The Body Farm. Patricia Cornwell

“You’ve been involved in the case from the start,” I said.

“You must have known Max Ferguson pretty well.”

“I guess not as well as I thought.”

“Are you aware that he’s a suspect?”

“I know it. I know all about it.” The sun through the window made his eyes so pale they seemed made of water. He blinked several times and dabbed tears caused by bright light or emotion. He talked some more.

“I also know they’re looking hard at Creed Lindsey, and you know it’s sort of a shame for either of’em.”

“In what way?” I asked.

“Well, now. Dr. Scarpetta, Max ain’t exactly here to defend himself.”

“No, he isn’t,” I agreed.

“And Creed couldn’t begin to know how to defend himself, even if he was here.”

“Where is he?”

“I hear he’s run off someplace, not that it’s the first time. He done the same thing when that little boy was run over and killed. Everybody thought Creed was guiltier than sin. So he disappeared and turned up again like a bad penny. Now and again he just goes off to what they used to call Colored Town and drinks himself into a hole.”

“Where does he live?”

“Off Montreal Road, up there in Rainbow Mountain.”

“I’m afraid I’m not familiar with where that is.”

“When you get to the Montreal gate, it’s the road going up the mountain to the right. Used to be only mountain folk up there, what you’d probably call hillbillies. But during the last twenty years a lot of them has gone on to other places or passed on and folk like Creed’s moved in.” He paused for a minute, his expression distant and thoughtful.

“You can see his place from down below on the road.
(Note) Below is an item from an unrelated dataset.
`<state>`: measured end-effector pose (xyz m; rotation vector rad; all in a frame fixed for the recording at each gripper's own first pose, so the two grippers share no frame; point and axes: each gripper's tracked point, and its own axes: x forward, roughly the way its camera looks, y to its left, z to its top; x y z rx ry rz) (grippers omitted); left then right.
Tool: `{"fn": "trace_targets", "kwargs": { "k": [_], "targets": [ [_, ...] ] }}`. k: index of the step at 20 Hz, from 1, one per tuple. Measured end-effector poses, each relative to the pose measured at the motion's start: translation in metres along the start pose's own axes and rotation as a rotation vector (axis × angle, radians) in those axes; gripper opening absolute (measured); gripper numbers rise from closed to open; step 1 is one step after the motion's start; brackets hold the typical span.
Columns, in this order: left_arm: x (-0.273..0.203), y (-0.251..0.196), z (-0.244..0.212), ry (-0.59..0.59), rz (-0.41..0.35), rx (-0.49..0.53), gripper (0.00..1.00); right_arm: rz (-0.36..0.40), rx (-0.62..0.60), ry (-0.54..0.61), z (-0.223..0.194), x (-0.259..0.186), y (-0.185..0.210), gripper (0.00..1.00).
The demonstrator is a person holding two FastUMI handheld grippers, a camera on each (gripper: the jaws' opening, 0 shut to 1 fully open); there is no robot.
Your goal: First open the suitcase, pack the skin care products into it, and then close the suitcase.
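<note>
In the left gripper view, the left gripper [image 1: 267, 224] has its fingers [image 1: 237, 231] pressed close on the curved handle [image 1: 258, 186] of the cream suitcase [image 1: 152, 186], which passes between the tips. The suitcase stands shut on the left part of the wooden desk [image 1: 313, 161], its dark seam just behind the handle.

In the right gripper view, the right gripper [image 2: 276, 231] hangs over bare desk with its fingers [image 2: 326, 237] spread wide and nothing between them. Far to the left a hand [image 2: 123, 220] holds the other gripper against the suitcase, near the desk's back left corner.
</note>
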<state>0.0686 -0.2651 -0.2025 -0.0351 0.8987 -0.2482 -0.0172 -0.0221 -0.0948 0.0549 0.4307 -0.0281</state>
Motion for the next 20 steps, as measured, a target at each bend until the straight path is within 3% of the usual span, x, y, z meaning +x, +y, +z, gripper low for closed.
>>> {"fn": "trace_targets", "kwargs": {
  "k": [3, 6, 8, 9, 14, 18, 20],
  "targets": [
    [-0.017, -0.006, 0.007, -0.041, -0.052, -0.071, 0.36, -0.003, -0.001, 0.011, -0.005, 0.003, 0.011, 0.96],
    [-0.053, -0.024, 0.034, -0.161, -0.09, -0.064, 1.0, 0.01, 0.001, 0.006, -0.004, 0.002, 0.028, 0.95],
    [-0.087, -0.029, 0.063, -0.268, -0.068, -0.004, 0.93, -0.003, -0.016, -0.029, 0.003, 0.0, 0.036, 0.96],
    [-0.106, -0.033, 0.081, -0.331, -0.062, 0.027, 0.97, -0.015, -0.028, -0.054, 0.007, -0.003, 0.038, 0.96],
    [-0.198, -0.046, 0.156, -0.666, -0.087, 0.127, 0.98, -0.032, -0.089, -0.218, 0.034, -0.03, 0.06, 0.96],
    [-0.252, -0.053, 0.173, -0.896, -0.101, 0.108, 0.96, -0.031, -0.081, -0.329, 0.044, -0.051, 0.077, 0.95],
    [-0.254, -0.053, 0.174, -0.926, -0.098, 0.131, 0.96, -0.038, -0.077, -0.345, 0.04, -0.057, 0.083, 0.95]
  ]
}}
He’s got an old washing machine on the porch and pitches most his trash out the back door into the woods.” He sighed.

“The plain fact is. Creed wasn’t gifted with smarts.”

“Meaning?”

“Meaning he’s scared of what he don’t understand, and he can’t understand something like what’s going on around here.”

“Meaning you also don’t think he’s involved in the Steiner girl’s death,” I said. Detective Mote closed his eyes as the monitor over his bed registered a steady pulse of 66. He looked very tired.
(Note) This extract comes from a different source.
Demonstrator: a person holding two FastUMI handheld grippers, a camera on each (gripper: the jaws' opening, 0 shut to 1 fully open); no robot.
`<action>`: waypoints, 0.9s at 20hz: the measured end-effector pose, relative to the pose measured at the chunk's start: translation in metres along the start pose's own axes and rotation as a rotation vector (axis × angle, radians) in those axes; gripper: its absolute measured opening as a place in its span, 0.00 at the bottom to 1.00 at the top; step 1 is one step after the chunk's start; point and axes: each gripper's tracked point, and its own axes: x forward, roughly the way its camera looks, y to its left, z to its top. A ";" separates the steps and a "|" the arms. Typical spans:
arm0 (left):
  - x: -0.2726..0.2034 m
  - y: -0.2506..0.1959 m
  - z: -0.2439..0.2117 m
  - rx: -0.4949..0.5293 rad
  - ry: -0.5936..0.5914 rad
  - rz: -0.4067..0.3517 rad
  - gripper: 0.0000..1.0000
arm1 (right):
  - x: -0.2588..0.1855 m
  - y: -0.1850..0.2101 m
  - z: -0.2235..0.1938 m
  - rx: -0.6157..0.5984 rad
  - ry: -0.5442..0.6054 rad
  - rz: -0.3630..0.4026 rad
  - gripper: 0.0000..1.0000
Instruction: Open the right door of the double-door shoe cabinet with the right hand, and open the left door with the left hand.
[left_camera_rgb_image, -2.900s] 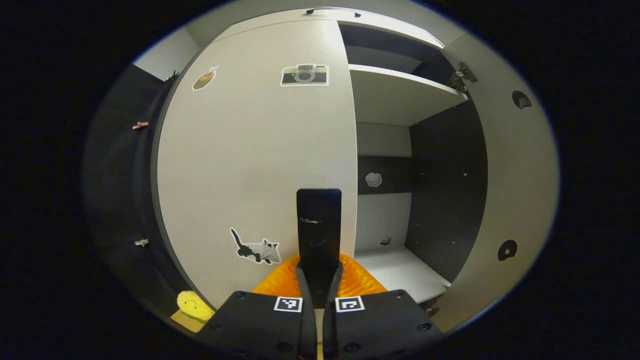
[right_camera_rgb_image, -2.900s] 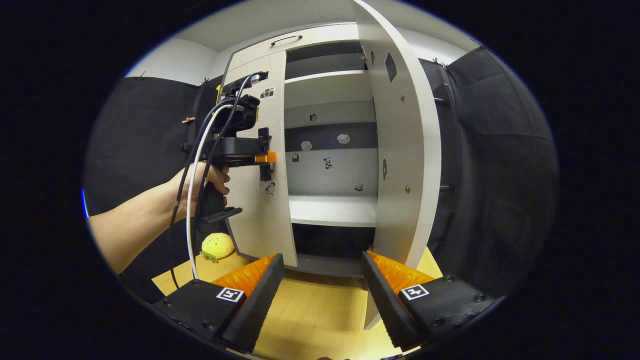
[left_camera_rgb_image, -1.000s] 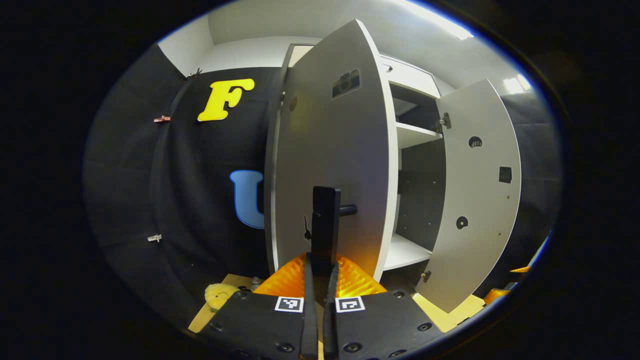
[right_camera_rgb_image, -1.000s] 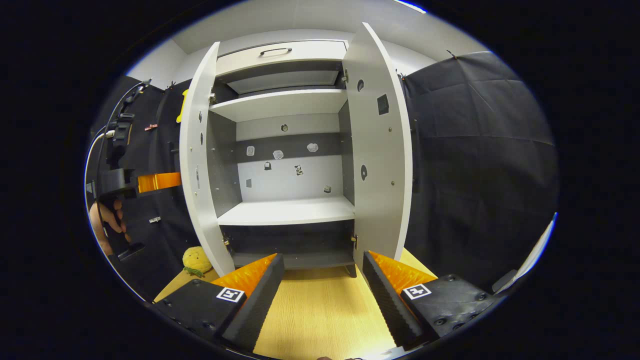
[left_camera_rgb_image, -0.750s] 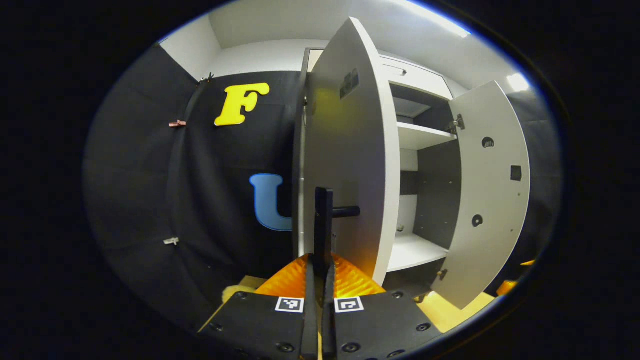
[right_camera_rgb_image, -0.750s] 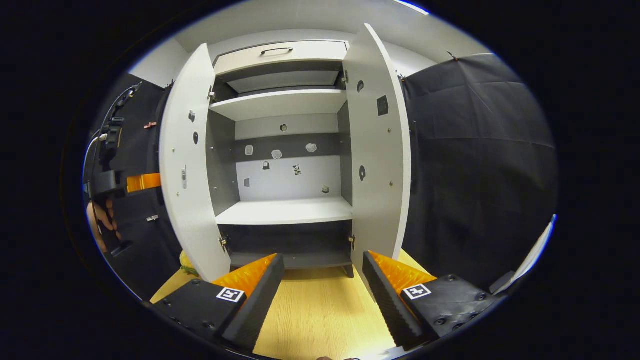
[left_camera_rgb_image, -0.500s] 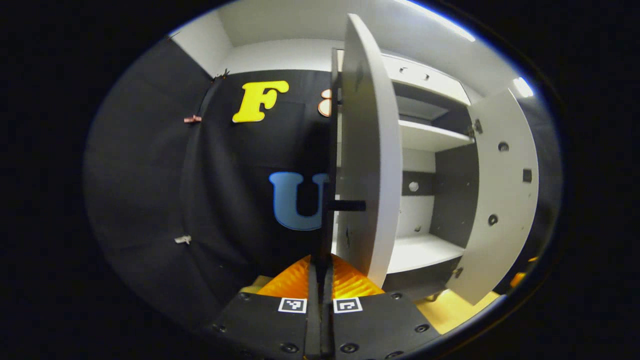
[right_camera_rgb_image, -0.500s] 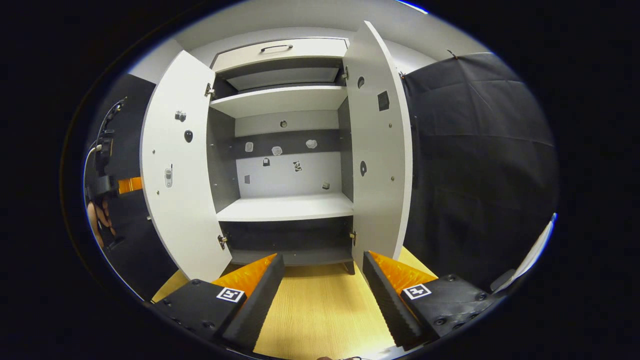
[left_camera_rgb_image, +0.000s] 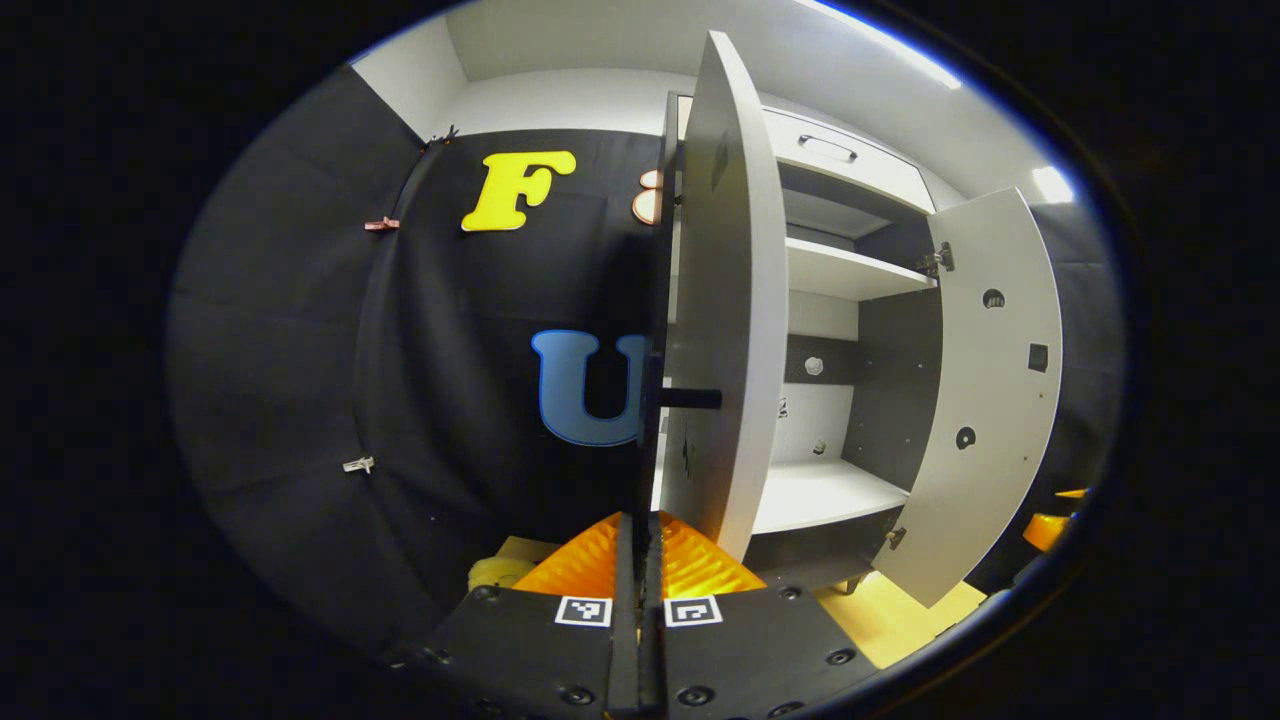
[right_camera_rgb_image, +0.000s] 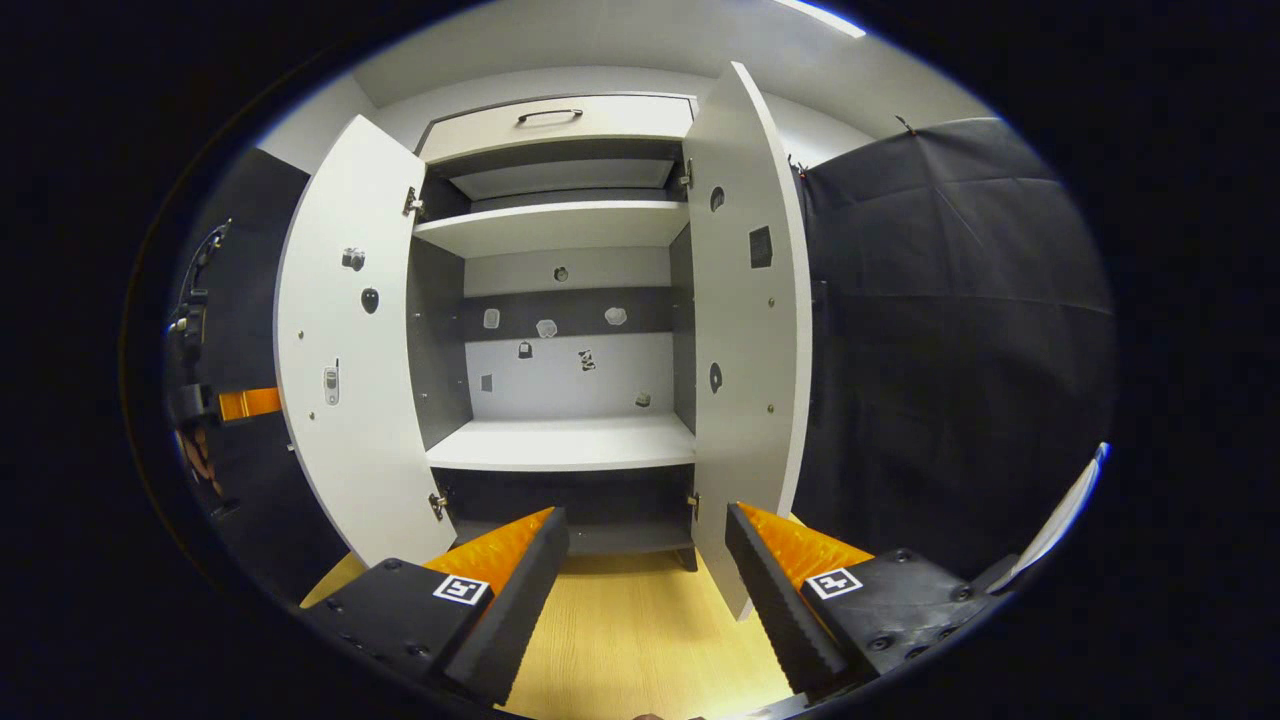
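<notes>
Cabinet: white double-door shoe cabinet with dark inner side walls and two white shelves, standing on a pale wood-grain floor; seen head-on in the right gripper view.
Right door: white panel, swung out well past the cabinet front, nothing holding it.
Left door: white panel, seen almost edge-on in the left gripper view; in the right gripper view it stands wide open with its inner face to the camera.
Left door handle: black bar handle on a short black post, running down into the left gripper's fingers.
Left gripper: jaws pressed together on the black bar handle.
Right gripper: jaws spread, holding nothing, back from the cabinet over the floor.
Progress: judged all but done; both doors are open, and only letting go of the handle and drawing back looks left.
Edges: the left door's free edge lies close beside the fingers.
Open room: black cloth booth wall stands behind the left door, so further swing looks limited; the floor before the cabinet is free for retreat.
Other: small yellow soft toy on the floor near the left door's foot.
</notes>
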 end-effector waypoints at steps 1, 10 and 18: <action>-0.009 -0.001 0.001 0.019 -0.001 0.016 0.05 | 0.003 -0.004 0.003 0.004 0.002 0.001 1.00; -0.076 -0.091 0.007 0.129 -0.059 0.121 0.13 | 0.022 -0.057 0.029 0.004 -0.035 0.017 0.99; -0.088 -0.180 -0.049 0.054 -0.047 0.092 0.97 | 0.001 -0.069 0.000 0.023 -0.022 0.101 0.98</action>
“No ma’am, I don’t for a minute. But there’s a reason he’s running, you ask me, and I can’t get that out of my mind.”

“You said he was scared. That seems reason enough.”

“I just have this feeling there’s something else. But I guess there’s no point in my stewing over it. Not a darn thing I can do. Not unless all of ’em want to line up outside my door and let me ask’em whatever I want, and that sure isn’t likely to happen.”

I did not want to ask him about Marino, but I felt I must.

“What about Captain Marino? Have you heard much from him?” Mote looked straight at me.

“He came on in the other day with a fifth of Wild Turkey. It’s in my closet over there.” He raised an arm off the covers and pointed. We both sat silently for a moment.

“} know I’m not supposed to be drinking,” he added.

“I want you to listen to your doctors. Lieutenant Mote. You’ve got to live with this, and that means not doing any of those things that got you into trouble.”

“I know I got to quit smoking.”

“It can be done. I never thought I could.”

“You still miss it?”

“I don’t miss the way it made me feel.”

“I don’t like the way any bad habit makes me feel, but that’s got nothing to do with it.” I smiled.

“Yes, I miss it. But it does get easier.”

“I told Pete I don’t want to see him ending up in here like me. Dr. Scarpetta. But he’s a hardhead.”

I was unsettled by the memory of Mote turning blue on the floor as I tried to save his life, and I believed it was simply a matter of time before Marino suffered a similar experience. I thought of the fried steak lunch, his new clothes and car and strange behavior. It almost seemed he had decided he did not want to know me anymore, and the only way to bring that about was to change into someone I did not recognize.